So there's nothing particularly scary
behind it, except for, well, we came up
with this thing in January 2018 at this
lovely beach. Was great there, but please
don't use it yet. Experiment with it all
you want, but this has not had enough
analysis. But another reason why you might
want this is security, key sizes and so on.
So, what are we looking at? First of
all, how many keys are there? So how big
do we have to look at this p? When you
have fixed your prime p, say n bits, then
there are square root of p, so 2 to the n
over 2, many such curves. So these are the
numbers of public keys. And then, similar
to how the elliptic curve discrete log,
kind of meet-in-the-middle attacks, work,
so basically smart bruce force search, you
get a square root of the number of keys as
your security. So if you have square root
of p many keys, it takes your fourth root
of p time to find out what Alice's key is.
So if you want 128 bit security, you have
to choose your prime p four times as many
bits, so a 512 bit prime. But this is a
talk on post-quantum cryptography.
So where do we stand there? Elliptic curves
would be totally broken. Nice enough for
isogenies, we don't have any complete
break. There are some sub-exponential
attacks, so doesn't have full exponential
security as we maybe would like to have,
on the other hand, with RSA and finite
field Diffie-Hellman, we have been dealing
with the growth of keys, with sub-
exponentil attacks, so this is something
we're familiar with. It doesn't kill
things, but you look at the literature,
it's mostly asymptotics, so we and also
some others have been looking into
details. I think our analysis, which we
have at quantum.isogeny.org, is the most
detailed one, looking into, like, what
actual security you get against somebody
with a really really big quantum computer.
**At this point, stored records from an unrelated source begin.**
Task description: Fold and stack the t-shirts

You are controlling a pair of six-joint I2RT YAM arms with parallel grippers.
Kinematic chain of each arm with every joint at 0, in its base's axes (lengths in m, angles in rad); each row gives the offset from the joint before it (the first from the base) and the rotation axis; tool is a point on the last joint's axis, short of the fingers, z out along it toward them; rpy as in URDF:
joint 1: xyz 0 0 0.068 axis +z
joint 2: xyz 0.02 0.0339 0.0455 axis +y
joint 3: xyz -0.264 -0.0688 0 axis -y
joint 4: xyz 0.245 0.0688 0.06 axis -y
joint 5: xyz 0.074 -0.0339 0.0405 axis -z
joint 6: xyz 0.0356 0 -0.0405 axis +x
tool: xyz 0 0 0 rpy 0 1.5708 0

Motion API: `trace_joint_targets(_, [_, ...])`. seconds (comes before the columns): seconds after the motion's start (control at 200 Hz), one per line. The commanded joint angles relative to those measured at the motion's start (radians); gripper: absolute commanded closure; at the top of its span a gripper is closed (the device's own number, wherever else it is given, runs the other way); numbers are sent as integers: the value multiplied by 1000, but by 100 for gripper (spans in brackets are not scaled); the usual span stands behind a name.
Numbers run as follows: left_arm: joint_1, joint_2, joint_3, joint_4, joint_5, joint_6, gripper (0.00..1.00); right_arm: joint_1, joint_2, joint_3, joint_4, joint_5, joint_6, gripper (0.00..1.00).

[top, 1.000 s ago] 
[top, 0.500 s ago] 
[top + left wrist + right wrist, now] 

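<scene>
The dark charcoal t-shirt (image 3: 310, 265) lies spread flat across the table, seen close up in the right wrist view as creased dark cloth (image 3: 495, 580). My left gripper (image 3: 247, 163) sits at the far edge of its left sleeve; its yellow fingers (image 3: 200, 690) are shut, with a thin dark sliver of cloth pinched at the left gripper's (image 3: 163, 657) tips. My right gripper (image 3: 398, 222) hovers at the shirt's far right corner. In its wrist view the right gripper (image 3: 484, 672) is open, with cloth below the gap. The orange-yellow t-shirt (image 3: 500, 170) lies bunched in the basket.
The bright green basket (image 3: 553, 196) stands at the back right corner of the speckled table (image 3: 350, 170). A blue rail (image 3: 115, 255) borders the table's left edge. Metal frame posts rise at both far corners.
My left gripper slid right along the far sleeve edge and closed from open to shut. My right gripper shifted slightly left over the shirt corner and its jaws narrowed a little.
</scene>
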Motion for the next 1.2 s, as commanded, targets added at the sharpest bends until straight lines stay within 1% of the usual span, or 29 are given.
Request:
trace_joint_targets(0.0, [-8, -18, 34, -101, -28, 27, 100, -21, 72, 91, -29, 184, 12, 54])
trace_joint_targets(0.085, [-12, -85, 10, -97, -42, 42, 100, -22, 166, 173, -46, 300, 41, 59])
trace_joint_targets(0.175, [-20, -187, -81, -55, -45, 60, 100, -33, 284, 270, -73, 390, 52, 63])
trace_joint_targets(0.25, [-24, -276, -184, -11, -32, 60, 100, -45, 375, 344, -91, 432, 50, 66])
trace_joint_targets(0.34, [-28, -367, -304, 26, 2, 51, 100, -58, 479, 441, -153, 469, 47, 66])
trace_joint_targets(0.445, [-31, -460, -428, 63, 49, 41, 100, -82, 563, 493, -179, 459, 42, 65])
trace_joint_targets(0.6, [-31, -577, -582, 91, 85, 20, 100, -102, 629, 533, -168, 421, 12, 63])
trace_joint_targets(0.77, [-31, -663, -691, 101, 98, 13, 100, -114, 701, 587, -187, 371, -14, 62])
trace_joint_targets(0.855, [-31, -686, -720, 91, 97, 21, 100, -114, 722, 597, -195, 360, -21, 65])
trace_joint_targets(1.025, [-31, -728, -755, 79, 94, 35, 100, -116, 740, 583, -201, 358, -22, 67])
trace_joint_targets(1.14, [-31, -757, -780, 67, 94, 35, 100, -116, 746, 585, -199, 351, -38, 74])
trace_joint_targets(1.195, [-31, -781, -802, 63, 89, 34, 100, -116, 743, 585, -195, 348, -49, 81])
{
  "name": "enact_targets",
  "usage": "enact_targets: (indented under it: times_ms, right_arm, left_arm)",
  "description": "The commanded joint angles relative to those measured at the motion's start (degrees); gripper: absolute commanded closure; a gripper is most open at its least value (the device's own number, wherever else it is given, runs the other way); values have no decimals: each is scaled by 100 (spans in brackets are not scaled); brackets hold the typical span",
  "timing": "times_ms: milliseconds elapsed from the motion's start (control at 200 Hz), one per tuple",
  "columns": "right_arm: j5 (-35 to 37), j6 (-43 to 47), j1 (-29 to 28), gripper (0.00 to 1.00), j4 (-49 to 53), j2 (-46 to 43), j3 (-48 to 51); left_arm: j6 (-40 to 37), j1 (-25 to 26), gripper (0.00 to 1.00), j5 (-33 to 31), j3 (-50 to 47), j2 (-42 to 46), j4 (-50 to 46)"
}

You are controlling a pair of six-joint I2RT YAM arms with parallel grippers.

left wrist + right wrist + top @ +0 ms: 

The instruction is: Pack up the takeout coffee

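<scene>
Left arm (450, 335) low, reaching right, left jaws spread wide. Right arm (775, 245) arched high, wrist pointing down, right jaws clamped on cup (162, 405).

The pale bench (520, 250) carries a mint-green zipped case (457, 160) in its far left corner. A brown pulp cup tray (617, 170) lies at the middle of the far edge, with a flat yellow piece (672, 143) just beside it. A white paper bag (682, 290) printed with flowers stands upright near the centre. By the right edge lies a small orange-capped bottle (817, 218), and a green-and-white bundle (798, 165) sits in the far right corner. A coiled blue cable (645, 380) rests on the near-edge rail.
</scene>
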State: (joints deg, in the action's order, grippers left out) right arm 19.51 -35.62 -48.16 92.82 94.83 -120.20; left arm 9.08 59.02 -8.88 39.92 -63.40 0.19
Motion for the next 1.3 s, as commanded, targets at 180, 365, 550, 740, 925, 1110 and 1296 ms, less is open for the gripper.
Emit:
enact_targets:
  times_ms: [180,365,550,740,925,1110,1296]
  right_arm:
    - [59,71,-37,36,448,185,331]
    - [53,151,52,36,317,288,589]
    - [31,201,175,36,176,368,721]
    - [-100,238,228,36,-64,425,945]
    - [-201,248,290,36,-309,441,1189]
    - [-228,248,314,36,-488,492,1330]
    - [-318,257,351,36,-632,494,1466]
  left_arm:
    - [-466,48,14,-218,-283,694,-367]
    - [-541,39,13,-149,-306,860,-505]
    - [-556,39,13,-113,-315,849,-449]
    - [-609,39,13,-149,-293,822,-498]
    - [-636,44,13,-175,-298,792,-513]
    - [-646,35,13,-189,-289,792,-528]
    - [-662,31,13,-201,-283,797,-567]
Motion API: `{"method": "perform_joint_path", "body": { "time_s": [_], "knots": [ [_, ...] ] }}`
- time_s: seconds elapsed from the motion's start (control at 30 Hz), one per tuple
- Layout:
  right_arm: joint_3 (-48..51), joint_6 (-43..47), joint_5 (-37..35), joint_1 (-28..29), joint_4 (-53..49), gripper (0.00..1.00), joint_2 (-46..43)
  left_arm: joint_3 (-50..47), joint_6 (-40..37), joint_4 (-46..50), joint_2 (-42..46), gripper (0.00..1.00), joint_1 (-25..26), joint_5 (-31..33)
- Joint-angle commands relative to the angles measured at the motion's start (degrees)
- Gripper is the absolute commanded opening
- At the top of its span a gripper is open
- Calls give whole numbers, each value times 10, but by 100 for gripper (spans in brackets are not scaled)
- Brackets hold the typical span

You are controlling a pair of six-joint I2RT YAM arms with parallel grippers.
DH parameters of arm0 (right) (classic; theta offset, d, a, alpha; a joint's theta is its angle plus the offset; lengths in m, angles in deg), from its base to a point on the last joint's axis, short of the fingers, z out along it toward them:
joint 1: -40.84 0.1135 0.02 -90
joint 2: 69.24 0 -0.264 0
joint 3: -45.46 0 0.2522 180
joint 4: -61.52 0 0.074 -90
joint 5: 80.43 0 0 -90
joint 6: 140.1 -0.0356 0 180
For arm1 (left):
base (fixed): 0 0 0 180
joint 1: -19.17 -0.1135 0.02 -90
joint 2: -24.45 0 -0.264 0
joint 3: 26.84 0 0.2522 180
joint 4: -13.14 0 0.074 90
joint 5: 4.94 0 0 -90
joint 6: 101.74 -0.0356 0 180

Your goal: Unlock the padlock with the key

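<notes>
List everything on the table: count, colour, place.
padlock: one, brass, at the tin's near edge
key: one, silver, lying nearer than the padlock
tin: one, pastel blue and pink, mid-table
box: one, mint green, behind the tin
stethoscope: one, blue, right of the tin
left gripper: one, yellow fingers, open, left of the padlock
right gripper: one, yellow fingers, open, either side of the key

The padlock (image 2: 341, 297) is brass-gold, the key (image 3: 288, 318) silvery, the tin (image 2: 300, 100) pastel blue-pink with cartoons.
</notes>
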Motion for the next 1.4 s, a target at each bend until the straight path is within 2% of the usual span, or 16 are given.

Now with elliptic curves, you'll hopefully
have also learned that you must always
validate, you need to get a point,
somebody says "oh, this is my public key",
the first thing you do is check, is this
thing on the curve, does it have the right
order? Same thing for isogeny-based
crypto, for CSIDH you have a very quick
check, you check that this curve has the
number of points, you know what it is, you
don't even need to do full point counting,
you just take a point, do some scalar
multiplications, and you check it. This is
another thing that we've gotten totally
used to doing. This is another thing that
is really really really hard for most
post-quantum systems. Most post-quantum
systems you add another proof to it, so
typically when you encrypt to somebody's
key and you're sending something which
looks like a key, you reveal all the
secrets in there, that's why you can't
reuse it, or you have to do a big zero
knowledge proof to prove that you actually
generated this thing properly. With CSIDH,
it's just there. All you need to do is
check if it's a valid curve, and you're done.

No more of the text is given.